● TASK DETAILS:
Verbatim transcription of the listing is needed.

● DATA SEGMENT:
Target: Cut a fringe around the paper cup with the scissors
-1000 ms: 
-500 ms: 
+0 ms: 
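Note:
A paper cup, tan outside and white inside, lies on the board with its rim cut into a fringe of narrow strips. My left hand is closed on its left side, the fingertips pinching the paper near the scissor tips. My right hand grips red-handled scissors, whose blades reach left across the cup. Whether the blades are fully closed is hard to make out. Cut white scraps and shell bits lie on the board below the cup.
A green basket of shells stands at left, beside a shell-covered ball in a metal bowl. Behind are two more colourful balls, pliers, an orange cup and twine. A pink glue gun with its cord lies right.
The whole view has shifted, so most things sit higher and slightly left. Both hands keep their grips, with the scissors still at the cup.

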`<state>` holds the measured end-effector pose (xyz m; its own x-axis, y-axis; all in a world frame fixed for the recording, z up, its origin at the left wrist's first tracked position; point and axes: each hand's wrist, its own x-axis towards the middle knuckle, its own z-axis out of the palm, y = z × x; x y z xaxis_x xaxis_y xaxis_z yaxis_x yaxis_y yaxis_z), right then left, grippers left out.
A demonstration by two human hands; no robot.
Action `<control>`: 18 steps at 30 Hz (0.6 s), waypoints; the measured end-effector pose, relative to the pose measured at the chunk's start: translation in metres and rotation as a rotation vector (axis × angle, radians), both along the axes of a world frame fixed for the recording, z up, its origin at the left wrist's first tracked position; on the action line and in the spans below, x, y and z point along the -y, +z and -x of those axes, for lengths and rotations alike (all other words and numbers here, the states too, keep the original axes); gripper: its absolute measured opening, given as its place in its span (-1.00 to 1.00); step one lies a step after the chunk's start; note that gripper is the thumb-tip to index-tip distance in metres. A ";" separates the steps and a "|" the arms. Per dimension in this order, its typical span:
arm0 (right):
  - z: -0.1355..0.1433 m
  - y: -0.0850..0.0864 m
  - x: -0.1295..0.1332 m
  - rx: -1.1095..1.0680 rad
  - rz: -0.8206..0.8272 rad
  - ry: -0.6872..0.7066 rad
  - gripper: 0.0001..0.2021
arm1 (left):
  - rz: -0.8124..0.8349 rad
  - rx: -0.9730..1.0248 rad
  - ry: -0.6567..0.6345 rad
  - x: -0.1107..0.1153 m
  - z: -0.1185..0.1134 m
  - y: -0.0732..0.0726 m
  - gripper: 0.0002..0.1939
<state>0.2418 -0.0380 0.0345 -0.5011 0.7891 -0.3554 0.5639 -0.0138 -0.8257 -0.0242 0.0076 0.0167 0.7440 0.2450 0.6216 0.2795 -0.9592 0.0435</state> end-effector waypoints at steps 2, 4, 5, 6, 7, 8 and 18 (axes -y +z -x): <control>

● YOUR RESPONSE:
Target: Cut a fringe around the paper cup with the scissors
-1000 ms: 
-500 ms: 
+0 ms: 
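Note:
A paper cup, tan outside and white inside, lies on the board with its rim cut into a fringe of narrow strips. My left hand is closed on its left side, the fingertips pinching the paper near the scissor tips. My right hand grips red-handled scissors, whose blades reach left across the cup. Whether the blades are fully closed is hard to make out. Cut white scraps and shell bits lie on the board below the cup.
A green basket of shells stands at left, beside a shell-covered ball in a metal bowl. Behind are two more colourful balls, pliers, an orange cup and twine. A pink glue gun with its cord lies right.
The whole view has shifted, so most things sit higher and slightly left. Both hands keep their grips, with the scissors still at the cup.
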
`<state>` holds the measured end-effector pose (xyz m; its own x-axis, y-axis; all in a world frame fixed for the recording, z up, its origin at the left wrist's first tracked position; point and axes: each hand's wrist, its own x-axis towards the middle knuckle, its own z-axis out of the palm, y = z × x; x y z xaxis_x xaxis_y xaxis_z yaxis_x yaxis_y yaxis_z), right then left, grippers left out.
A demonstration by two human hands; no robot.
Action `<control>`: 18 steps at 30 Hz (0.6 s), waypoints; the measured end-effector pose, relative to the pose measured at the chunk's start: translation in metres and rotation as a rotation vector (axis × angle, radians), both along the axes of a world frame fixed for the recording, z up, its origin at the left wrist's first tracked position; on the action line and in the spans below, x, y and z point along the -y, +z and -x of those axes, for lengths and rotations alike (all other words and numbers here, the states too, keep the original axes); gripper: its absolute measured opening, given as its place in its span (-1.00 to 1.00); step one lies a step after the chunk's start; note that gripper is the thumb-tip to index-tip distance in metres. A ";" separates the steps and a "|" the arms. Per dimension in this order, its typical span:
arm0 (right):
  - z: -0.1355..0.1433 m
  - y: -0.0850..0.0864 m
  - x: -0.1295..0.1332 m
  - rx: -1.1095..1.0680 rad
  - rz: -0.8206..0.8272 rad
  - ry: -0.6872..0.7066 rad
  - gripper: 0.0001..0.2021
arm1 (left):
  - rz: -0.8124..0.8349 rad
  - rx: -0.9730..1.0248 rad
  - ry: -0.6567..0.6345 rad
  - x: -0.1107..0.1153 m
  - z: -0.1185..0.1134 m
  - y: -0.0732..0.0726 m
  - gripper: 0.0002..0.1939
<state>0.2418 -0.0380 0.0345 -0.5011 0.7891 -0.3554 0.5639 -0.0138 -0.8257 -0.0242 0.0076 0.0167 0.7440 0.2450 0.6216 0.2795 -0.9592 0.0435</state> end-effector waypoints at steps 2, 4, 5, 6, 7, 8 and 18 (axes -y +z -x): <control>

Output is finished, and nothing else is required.